El sexo es un tema tabú todavía. Todo parece indicar que es un género disidente, emancipador, no tanto por su nula esencia ideológica (salvo por la obra de Sade y otros) como por su vocación develadora de realidades íntimas y estrictamente humanas. Además de evocar deseos y obsesiones humanas, este género es un excelente pretexto para estimular la creatividad orientada al placer de los sentidos, placer por demás vilipendiado.

Yo invito aquí a visitar los pasillos de las bibliotecas para encontrar y no encontrar los Pájaros de fuego de Anais Nin, el Decamerón de Bocaccio, algún cuento de Xaviera Hollander, indagar los archivos de David H. Lawrence o Gary Jennings.
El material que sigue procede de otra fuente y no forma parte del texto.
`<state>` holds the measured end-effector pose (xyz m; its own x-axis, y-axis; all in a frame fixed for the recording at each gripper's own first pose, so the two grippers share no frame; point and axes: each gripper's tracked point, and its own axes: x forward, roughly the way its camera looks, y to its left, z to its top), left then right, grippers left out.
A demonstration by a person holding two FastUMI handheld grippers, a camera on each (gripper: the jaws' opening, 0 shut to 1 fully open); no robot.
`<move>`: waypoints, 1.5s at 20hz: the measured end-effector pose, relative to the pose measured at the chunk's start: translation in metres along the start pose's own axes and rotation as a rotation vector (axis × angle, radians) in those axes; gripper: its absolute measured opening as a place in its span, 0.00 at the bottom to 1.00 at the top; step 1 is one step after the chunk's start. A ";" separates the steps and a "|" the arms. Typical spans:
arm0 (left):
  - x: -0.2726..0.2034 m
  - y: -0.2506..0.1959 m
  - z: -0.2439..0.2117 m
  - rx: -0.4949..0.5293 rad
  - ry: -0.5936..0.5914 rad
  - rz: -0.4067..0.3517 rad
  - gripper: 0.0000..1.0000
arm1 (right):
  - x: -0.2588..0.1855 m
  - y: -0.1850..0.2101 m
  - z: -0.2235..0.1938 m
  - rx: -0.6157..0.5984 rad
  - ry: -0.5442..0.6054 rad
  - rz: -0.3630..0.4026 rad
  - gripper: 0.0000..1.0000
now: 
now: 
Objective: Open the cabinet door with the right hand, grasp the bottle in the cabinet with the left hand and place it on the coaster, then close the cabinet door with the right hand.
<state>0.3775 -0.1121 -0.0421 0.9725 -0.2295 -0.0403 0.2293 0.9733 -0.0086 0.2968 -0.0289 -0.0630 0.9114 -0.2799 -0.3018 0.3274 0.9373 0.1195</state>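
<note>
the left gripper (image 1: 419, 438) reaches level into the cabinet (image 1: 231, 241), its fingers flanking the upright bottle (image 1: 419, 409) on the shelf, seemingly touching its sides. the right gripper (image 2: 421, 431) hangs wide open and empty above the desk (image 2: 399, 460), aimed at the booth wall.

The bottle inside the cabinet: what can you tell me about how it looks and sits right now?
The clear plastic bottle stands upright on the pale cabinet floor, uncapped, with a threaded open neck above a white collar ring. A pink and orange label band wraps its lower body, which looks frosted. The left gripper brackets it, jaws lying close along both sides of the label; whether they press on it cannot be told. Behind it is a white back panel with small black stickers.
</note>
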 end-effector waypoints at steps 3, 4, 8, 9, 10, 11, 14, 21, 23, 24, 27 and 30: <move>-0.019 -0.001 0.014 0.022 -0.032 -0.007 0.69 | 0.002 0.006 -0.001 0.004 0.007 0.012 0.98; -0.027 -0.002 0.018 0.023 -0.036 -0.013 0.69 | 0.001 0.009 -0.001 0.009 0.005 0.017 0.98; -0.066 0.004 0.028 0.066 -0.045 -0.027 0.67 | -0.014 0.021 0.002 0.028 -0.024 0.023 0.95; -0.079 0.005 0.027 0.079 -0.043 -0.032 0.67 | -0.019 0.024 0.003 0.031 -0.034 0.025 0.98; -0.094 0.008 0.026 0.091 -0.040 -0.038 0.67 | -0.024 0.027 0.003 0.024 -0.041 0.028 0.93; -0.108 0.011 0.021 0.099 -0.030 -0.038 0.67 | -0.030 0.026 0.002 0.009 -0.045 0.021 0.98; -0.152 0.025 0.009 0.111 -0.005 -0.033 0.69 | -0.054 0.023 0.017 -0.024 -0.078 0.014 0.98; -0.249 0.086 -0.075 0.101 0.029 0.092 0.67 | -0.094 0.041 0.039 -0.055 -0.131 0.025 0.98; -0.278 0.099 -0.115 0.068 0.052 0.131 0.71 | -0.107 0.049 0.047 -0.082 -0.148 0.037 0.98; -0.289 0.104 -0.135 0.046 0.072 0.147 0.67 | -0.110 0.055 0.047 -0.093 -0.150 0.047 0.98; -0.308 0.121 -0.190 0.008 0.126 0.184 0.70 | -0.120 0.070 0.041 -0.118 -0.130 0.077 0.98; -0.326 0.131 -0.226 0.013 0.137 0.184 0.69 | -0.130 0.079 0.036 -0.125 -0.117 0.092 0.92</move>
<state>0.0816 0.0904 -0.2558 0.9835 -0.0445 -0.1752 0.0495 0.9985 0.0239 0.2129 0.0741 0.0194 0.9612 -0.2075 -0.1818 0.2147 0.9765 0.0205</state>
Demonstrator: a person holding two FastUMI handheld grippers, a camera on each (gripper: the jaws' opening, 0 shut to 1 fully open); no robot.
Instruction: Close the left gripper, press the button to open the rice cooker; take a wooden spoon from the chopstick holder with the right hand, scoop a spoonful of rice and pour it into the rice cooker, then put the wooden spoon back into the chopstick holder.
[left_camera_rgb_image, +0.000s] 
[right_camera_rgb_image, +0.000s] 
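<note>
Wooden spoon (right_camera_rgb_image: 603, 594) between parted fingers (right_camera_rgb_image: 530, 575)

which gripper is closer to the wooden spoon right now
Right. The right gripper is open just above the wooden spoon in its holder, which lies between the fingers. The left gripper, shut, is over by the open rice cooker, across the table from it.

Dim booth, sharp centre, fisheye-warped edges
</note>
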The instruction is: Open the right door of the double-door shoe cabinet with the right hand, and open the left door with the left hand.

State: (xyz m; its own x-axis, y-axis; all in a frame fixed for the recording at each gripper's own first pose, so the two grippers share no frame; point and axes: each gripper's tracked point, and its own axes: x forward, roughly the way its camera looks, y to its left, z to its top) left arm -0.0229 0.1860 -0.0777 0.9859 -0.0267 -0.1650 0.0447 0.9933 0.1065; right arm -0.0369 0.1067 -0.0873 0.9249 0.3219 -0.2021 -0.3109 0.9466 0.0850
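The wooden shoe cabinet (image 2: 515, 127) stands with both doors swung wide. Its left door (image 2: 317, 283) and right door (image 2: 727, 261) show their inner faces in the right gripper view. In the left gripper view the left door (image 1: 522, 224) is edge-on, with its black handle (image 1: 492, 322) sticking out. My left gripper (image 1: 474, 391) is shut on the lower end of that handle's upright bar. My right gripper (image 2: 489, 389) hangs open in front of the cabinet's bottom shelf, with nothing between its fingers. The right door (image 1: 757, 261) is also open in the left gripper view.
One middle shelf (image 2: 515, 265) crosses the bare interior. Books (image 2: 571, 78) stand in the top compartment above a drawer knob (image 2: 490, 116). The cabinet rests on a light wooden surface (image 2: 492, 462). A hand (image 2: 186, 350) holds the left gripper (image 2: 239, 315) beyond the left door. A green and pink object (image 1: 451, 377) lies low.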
Marguerite Duras, Sor Juana Inés de la Cruz, García Lorca, Neruda, Yukio Mishima, Vargas Llosa; busquemos también a Melitón Barba, algunos versos de Matilde Elena López, Silvia Elena Regalado, escritos de Roque Dalton, Otoniel Guevara, Salvador Canjura; todos estos y miles más, han podido ser tachados de pornógrafos por una palabra, una frase o una novela entera. Todos son símbolos de buena lectura y de cultismo. Nos es que haya sido el sexo en su obra lo que los valida, pero tampoco ha sido motivo de desdén ni de rechazo, y menos de castigo. Hay otros que intentan a diario mostrarse y son lapidados. Y pierden todos, los que tiraron la primera piedra, el que la recibió y los que vimos todo sin verlo. Perdió también la cultura y la tolerancia. Perdimos también los de "el público", nos agravan los prejuicios y la ignorancia. Pero el tiempo pasará, o tal vez no.

¿Por qué están unos y no otros en los catálogos? ¿Quién decide qué es bueno y que es malo leer, ver o escuchar? ¿Por qué? Las respuestas, por desgracia, las conozco. Aún nos vigilan, nos prohiben y castigan por salirnos de la sombra. Las bibliotecas, que podrían ser la torres en que los lenguajes pudieran convivir sin entender prejuicios, nos traicionan. Si no velan por nosotros los que deben, entonces ¿Quién? ¿Qué podemos hacer desde la palabra? Demasiado poco. Eso es lo que a mí me da vergüenza.